Segment Start: Data extract
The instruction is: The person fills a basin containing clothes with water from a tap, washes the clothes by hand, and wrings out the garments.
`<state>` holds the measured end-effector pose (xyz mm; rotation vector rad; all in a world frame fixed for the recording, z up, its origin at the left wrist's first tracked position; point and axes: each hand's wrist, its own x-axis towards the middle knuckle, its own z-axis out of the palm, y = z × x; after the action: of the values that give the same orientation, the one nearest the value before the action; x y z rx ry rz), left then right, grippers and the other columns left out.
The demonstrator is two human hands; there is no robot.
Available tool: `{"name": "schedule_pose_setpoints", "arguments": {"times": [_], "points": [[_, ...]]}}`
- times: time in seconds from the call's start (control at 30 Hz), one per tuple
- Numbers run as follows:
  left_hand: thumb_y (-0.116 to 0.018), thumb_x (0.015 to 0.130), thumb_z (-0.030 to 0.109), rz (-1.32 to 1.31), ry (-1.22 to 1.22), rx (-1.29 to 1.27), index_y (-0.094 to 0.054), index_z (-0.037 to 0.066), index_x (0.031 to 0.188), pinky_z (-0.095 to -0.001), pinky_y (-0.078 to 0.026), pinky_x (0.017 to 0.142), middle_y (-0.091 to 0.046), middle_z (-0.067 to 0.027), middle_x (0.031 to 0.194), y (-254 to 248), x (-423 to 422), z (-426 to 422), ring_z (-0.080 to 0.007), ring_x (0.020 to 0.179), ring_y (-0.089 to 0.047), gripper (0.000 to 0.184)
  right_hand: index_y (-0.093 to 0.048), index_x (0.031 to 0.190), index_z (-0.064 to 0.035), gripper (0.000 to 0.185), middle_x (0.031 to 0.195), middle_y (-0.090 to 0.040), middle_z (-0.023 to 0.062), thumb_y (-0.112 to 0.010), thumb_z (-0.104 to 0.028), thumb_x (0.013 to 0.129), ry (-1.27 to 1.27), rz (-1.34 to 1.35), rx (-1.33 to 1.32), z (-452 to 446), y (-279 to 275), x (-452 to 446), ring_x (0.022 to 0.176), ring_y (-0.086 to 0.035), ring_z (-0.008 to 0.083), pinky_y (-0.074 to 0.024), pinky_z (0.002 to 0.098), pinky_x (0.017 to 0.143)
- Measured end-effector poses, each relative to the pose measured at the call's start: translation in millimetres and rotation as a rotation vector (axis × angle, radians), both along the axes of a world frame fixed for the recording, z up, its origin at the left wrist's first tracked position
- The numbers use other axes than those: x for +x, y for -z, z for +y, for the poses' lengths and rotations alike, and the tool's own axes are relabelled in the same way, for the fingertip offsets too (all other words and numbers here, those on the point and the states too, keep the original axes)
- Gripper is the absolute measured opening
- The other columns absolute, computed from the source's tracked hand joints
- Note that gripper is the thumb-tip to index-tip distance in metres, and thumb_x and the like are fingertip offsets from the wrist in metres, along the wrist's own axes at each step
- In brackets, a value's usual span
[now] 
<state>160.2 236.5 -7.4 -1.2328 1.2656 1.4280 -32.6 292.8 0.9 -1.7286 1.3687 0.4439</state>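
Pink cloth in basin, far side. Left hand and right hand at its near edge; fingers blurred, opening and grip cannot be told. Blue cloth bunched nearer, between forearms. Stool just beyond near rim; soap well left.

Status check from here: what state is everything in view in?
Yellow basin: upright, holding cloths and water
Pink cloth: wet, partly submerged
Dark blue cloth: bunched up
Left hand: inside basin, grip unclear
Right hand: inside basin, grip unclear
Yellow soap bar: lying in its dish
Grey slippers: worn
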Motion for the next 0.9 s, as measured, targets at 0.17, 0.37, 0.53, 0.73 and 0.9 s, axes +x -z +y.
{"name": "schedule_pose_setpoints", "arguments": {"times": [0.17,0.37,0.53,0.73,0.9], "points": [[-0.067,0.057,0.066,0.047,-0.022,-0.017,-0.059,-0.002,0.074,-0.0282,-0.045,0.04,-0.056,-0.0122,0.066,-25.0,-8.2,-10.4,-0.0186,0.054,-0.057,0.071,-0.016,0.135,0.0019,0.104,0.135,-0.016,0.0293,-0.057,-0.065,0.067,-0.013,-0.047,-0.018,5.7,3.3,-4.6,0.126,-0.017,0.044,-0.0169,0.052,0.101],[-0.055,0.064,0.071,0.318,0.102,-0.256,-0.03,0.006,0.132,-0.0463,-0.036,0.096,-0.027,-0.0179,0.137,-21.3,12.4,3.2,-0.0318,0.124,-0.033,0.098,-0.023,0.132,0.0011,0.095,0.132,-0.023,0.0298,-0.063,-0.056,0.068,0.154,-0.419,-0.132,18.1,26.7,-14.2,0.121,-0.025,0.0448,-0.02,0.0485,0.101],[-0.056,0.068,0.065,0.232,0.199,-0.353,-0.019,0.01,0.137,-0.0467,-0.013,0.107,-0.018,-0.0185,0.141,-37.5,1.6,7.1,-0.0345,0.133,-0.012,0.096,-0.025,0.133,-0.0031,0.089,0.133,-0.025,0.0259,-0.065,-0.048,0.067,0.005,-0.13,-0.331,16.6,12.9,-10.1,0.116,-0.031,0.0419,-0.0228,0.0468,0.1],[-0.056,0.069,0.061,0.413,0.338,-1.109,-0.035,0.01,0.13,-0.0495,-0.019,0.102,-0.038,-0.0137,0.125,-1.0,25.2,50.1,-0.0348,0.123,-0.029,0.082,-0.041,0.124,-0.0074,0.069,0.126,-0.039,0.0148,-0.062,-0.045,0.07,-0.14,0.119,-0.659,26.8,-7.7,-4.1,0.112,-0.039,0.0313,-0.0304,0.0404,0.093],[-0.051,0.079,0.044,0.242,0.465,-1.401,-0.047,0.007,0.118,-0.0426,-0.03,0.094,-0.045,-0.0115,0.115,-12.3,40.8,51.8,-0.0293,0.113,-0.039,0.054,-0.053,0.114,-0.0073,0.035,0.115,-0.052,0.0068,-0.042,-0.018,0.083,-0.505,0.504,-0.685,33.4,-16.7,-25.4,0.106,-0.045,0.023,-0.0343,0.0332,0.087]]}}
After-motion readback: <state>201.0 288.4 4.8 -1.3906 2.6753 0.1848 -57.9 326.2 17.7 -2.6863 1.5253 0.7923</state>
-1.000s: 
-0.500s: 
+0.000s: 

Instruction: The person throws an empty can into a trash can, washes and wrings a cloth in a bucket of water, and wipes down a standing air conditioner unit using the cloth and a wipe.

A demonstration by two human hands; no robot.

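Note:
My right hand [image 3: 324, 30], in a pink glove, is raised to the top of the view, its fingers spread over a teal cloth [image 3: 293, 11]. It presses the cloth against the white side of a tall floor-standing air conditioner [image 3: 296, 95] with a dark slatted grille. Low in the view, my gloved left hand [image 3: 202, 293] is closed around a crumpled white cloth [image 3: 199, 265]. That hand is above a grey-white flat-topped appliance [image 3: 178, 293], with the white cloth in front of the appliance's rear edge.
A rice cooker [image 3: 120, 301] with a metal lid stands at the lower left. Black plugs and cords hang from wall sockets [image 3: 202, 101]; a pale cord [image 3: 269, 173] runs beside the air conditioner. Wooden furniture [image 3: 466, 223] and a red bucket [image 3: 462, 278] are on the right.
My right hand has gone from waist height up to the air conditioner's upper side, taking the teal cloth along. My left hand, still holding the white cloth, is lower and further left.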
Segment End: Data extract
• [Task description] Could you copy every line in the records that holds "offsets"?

• [Response below]
- The numbers use other axes than those: x for +x, y for -z, z for +y, for the poses' lengths and rotations alike, and the tool's own axes are relabelled in the same way, for the fingertip offsets too (all other words and numbers here, those on the point and the states too, keep the original axes)
- Note that gripper is the thumb-tip to index-tip distance in metres, and thumb_x and the like are fingertip offsets from the wrist in metres, along the wrist's own axes at each step

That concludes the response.